» **REQUIRED WORK**
The output should be every line below, retyped exactly, with no images.

(Stored data)
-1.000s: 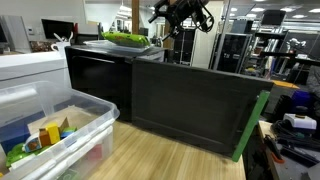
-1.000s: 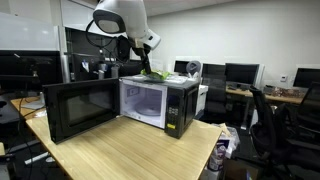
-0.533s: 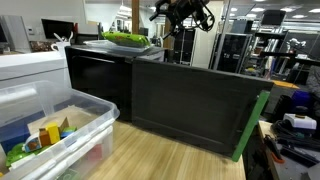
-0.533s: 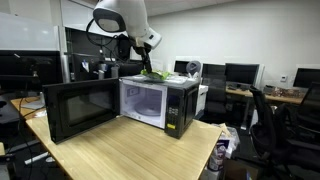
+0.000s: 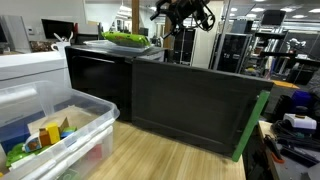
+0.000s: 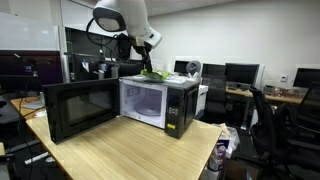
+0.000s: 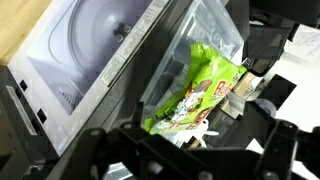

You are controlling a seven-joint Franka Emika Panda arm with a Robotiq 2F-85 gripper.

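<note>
While your jaws hang spread wide above the roof of the microwave (image 6: 180, 105), they pinch nothing. The green packet (image 7: 195, 90) lies beneath them, apart from them, with open air between. It rests on a clear tray (image 7: 225, 30) that sits on the microwave's roof. In the wrist view the packet lies tilted across the tray, its printed face up, and the tray's rim shows on its far side.

Just beside the tray, the roof's front edge runs diagonally through the wrist view. Past that edge you look down into the open cavity and onto the glass turntable (image 7: 110, 25). Mind that drop, since the packet lies near it.

The door (image 6: 80, 108) is swung fully open and stands out over the desk (image 6: 130, 150) like a dark wall. In both exterior views it takes up the room on that side of the cavity. In front of the cavity mouth, bare wood runs to the desk's near edge. A clear bin (image 5: 60, 125) of coloured things sits at one near corner, well apart from the microwave. Monitors (image 6: 240, 73) and an office chair (image 6: 275, 115) stand beyond the desk, well apart from your work.

Above the microwave you have free air on all sides of the wrist.

Your arm (image 6: 120, 15) arches high behind the microwave, its white upper links at the top of an exterior view. The wrist bends downward from there, so the jaws point at the roof from above.
</note>
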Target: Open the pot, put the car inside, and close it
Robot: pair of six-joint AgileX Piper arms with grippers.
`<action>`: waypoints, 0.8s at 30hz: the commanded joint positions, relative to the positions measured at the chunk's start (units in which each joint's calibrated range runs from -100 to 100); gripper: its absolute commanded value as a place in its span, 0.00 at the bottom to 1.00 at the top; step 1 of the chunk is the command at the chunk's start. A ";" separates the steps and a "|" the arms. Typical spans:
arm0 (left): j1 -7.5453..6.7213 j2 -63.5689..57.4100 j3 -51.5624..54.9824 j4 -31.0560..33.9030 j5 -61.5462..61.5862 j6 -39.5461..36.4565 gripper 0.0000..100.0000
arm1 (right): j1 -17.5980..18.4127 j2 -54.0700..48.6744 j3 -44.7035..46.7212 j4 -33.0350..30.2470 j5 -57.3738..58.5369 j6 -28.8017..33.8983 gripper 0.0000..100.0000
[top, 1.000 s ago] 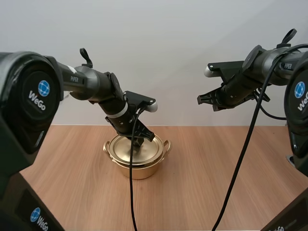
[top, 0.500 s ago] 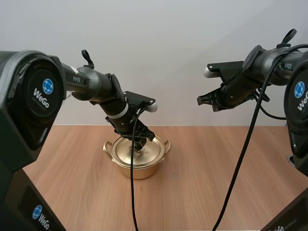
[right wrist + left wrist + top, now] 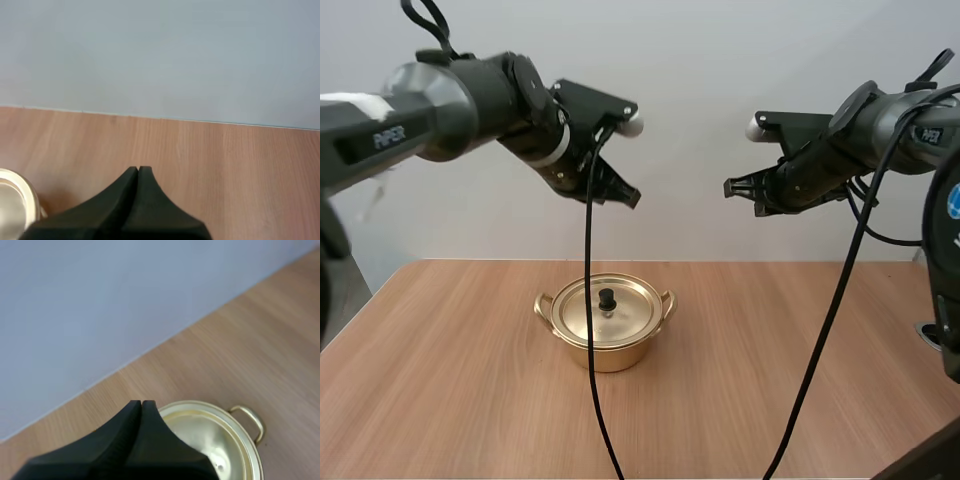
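Observation:
A gold pot (image 3: 606, 338) with two side handles stands on the wooden table, its lid (image 3: 606, 310) on, with a black knob (image 3: 607, 298) in the middle. My left gripper (image 3: 628, 197) hangs high above the pot, shut on nothing; in the left wrist view its fingers (image 3: 141, 407) lie together over the pot's rim (image 3: 215, 440). Up at the right, well clear of the table, my right gripper (image 3: 732, 190) is also shut and empty. In the right wrist view its fingers (image 3: 138, 172) form one wedge, with the pot's edge (image 3: 15, 200) beside them.
The wooden table (image 3: 770, 380) runs wide on all sides of the pot, and a plain pale wall (image 3: 700, 100) rises behind it.
My left gripper has let go of the lid knob and risen well above the pot; the lid stays on. The right arm has barely shifted.

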 commanded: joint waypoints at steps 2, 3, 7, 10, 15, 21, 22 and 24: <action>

» **RESULT**
-1.000s: 
-1.000s: 
-0.533s: 
-0.533s: 
+0.000s: 
+0.000s: 
+0.000s: 

You are controlling a seven-joint Franka Emika Panda arm with a Robotiq 2F-85 gripper.

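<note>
While your jaws hang spread wide above the roof of the microwave (image 6: 180, 105), they pinch nothing. The green packet (image 7: 195, 90) lies beneath them, apart from them, with open air between. It rests on a clear tray (image 7: 225, 30) that sits on the microwave's roof. In the wrist view the packet lies tilted across the tray, its printed face up, and the tray's rim shows on its far side.

Just beside the tray, the roof's front edge runs diagonally through the wrist view. Past that edge you look down into the open cavity and onto the glass turntable (image 7: 110, 25). Mind that drop, since the packet lies near it.

The door (image 6: 80, 108) is swung fully open and stands out over the desk (image 6: 130, 150) like a dark wall. In both exterior views it takes up the room on that side of the cavity. In front of the cavity mouth, bare wood runs to the desk's near edge. A clear bin (image 5: 60, 125) of coloured things sits at one near corner, well apart from the microwave. Monitors (image 6: 240, 73) and an office chair (image 6: 275, 115) stand beyond the desk, well apart from your work.

Above the microwave you have free air on all sides of the wrist.

Your arm (image 6: 120, 15) arches high behind the microwave, its white upper links at the top of an exterior view. The wrist bends downward from there, so the jaws point at the roof from above.
</note>
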Target: Open the pot, put the car inside, and close it
Robot: pair of six-joint AgileX Piper arms with grippers.
`<action>`: waypoints, 0.8s at 30hz: the commanded joint positions, relative to the positions measured at the chunk's start (units in which each joint's calibrated range runs from -100 to 100); gripper: its absolute commanded value as a place in its span, 0.00 at the bottom to 1.00 at the top; step 1 of the chunk is the command at the chunk's start. A ";" separates the steps and a "|" the arms. Typical spans:
arm0 (left): j1 -7.5453..6.7213 j2 -63.5689..57.4100 j3 -51.5624..54.9824 j4 -31.0560..33.9030 j5 -61.5462..61.5862 j6 -39.5461..36.4565 gripper 0.0000..100.0000
arm1 (right): j1 -17.5980..18.4127 j2 -54.0700..48.6744 j3 -44.7035..46.7212 j4 -33.0350..30.2470 j5 -57.3738..58.5369 j6 -28.8017..33.8983 gripper 0.0000..100.0000
[top, 1.000 s ago] 
[top, 0.500 s ago] 
[right wrist + left wrist + top, now] 
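Observation:
A gold pot (image 3: 606, 338) with two side handles stands on the wooden table, its lid (image 3: 606, 310) on, with a black knob (image 3: 607, 298) in the middle. My left gripper (image 3: 628, 197) hangs high above the pot, shut on nothing; in the left wrist view its fingers (image 3: 141, 407) lie together over the pot's rim (image 3: 215, 440). Up at the right, well clear of the table, my right gripper (image 3: 732, 190) is also shut and empty. In the right wrist view its fingers (image 3: 138, 172) form one wedge, with the pot's edge (image 3: 15, 200) beside them.
The wooden table (image 3: 770, 380) runs wide on all sides of the pot, and a plain pale wall (image 3: 700, 100) rises behind it.
My left gripper has let go of the lid knob and risen well above the pot; the lid stays on. The right arm has barely shifted.
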
 commanded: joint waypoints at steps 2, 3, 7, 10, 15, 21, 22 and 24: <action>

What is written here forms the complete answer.